Task to carry out:
An identical copy of all the records is what the answer must contain.

[Data entries]

- - - - - - -

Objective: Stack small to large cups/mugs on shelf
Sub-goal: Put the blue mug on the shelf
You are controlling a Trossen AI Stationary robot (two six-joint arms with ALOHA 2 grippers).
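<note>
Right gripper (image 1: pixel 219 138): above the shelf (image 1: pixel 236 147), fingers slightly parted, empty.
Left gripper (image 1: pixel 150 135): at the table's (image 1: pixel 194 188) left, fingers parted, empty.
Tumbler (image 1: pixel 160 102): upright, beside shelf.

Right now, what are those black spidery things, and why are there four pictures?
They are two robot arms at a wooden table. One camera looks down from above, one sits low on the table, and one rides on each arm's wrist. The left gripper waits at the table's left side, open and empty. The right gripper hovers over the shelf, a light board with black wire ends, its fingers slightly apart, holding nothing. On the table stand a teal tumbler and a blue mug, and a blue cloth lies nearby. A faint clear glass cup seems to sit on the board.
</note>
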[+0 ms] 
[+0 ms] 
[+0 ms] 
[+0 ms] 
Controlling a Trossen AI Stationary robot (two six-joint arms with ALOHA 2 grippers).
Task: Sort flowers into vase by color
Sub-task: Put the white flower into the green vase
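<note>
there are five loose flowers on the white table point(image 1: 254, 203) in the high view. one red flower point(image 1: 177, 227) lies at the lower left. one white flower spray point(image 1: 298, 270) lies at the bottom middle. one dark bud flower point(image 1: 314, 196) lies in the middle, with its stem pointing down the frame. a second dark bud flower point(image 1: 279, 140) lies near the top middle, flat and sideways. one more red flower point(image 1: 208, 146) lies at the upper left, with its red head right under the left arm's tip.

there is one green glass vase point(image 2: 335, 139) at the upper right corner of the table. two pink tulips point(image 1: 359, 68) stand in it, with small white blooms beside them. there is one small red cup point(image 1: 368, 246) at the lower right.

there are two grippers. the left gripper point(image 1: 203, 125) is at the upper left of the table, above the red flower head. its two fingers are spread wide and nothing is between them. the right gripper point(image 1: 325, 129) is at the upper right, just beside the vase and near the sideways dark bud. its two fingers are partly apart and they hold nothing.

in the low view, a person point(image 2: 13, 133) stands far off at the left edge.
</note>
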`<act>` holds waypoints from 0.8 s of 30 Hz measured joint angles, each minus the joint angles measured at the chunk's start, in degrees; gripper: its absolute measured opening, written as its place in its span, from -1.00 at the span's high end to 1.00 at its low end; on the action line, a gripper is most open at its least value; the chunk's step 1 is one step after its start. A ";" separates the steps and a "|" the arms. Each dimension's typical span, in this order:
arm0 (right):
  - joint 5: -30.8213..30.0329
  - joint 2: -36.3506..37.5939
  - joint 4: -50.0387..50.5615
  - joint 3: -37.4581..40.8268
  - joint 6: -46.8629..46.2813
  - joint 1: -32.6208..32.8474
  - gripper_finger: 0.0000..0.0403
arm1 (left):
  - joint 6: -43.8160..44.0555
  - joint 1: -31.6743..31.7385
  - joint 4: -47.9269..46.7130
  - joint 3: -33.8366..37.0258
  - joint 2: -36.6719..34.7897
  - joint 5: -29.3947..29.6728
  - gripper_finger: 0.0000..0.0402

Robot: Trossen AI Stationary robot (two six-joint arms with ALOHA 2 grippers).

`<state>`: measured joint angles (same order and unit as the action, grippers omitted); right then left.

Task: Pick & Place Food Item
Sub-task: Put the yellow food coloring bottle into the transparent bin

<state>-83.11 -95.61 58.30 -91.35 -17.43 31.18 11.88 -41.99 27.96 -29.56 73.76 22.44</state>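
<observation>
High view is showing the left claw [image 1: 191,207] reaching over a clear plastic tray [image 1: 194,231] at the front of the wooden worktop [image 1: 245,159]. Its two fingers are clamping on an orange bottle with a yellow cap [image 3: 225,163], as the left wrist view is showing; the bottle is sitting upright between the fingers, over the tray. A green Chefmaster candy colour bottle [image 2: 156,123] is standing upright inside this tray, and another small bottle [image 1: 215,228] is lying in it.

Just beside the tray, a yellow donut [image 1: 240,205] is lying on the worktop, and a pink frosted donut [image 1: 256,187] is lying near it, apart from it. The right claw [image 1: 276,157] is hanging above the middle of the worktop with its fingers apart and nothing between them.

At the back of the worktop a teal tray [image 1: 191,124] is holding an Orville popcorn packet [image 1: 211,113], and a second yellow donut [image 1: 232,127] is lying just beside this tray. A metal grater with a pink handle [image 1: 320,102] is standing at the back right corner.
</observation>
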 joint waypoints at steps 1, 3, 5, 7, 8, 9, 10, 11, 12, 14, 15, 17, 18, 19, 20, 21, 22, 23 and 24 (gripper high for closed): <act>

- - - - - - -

Reply:
Objective: Stack small to large cups/mugs on shelf
Sub-goal: Put the blue mug on the shelf
You are controlling a Trossen AI Stationary robot (two six-joint arms with ALOHA 2 grippers).
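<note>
Right gripper (image 1: pixel 219 138): above the shelf (image 1: pixel 236 147), fingers slightly parted, empty.
Left gripper (image 1: pixel 150 135): at the table's (image 1: pixel 194 188) left, fingers parted, empty.
Tumbler (image 1: pixel 160 102): upright, beside shelf.

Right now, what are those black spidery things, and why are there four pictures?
They are two robot arms at a wooden table. One camera looks down from above, one sits low on the table, and one rides on each arm's wrist. The left gripper waits at the table's left side, open and empty. The right gripper hovers over the shelf, a light board with black wire ends, its fingers slightly apart, holding nothing. On the table stand a teal tumbler and a blue mug, and a blue cloth lies nearby. A faint clear glass cup seems to sit on the board.
</note>
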[+0 ms] 
[+0 ms] 
[+0 ms] 
[+0 ms] 
Controlling a Trossen AI Stationary robot (two six-joint arms with ALOHA 2 grippers).
Task: Sort flowers into vase by color
Sub-task: Put the white flower into the green vase
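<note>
there are five loose flowers on the white table point(image 1: 254, 203) in the high view. one red flower point(image 1: 177, 227) lies at the lower left. one white flower spray point(image 1: 298, 270) lies at the bottom middle. one dark bud flower point(image 1: 314, 196) lies in the middle, with its stem pointing down the frame. a second dark bud flower point(image 1: 279, 140) lies near the top middle, flat and sideways. one more red flower point(image 1: 208, 146) lies at the upper left, with its red head right under the left arm's tip.

there is one green glass vase point(image 2: 335, 139) at the upper right corner of the table. two pink tulips point(image 1: 359, 68) stand in it, with small white blooms beside them. there is one small red cup point(image 1: 368, 246) at the lower right.

there are two grippers. the left gripper point(image 1: 203, 125) is at the upper left of the table, above the red flower head. its two fingers are spread wide and nothing is between them. the right gripper point(image 1: 325, 129) is at the upper right, just beside the vase and near the sideways dark bud. its two fingers are partly apart and they hold nothing.

in the low view, a person point(image 2: 13, 133) stands far off at the left edge.
</note>
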`<act>` holds waypoints from 0.8 s of 30 Hz measured joint angles, each minus the joint angles measured at the chunk's start, in degrees; gripper: its absolute measured opening, written as its place in its span, from -1.00 at the span's high end to 1.00 at its low end; on the action line, a gripper is most open at its least value; the chunk's step 1 is one step after its start. A ";" separates the steps and a "|" the arms. Each dimension's typical span, in this order:
arm0 (right):
  - joint 5: -30.8213..30.0329
  - joint 2: -36.3506..37.5939
  - joint 4: -50.0387..50.5615
  - joint 3: -37.4581..40.8268
  - joint 6: -46.8629..46.2813
  - joint 1: -32.6208..32.8474
  - gripper_finger: 0.0000..0.0403
arm1 (left):
  - joint 6: -43.8160..44.0555
  - joint 1: -31.6743..31.7385
  - joint 4: -47.9269..46.7130
  - joint 3: -33.8366..37.0258
  - joint 2: -36.6719..34.7897
  - joint 5: -29.3947..29.6728
  - gripper_finger: 0.0000..0.0402

Robot: Trossen AI Stationary robot (two six-joint arms with ALOHA 2 grippers).

`<state>`: measured joint angles (same order and unit as the action, grippers omitted); right then left.

Task: Pick & Place Food Item
Sub-task: Put the yellow food coloring bottle into the transparent bin

<state>-83.11 -95.61 58.30 -91.35 -17.43 31.18 11.88 -41.99 27.96 -29.56 73.76 22.44</state>
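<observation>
High view is showing the left claw [image 1: 191,207] reaching over a clear plastic tray [image 1: 194,231] at the front of the wooden worktop [image 1: 245,159]. Its two fingers are clamping on an orange bottle with a yellow cap [image 3: 225,163], as the left wrist view is showing; the bottle is sitting upright between the fingers, over the tray. A green Chefmaster candy colour bottle [image 2: 156,123] is standing upright inside this tray, and another small bottle [image 1: 215,228] is lying in it.

Just beside the tray, a yellow donut [image 1: 240,205] is lying on the worktop, and a pink frosted donut [image 1: 256,187] is lying near it, apart from it. The right claw [image 1: 276,157] is hanging above the middle of the worktop with its fingers apart and nothing between them.

At the back of the worktop a teal tray [image 1: 191,124] is holding an Orville popcorn packet [image 1: 211,113], and a second yellow donut [image 1: 232,127] is lying just beside this tray. A metal grater with a pink handle [image 1: 320,102] is standing at the back right corner.
</observation>
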 joint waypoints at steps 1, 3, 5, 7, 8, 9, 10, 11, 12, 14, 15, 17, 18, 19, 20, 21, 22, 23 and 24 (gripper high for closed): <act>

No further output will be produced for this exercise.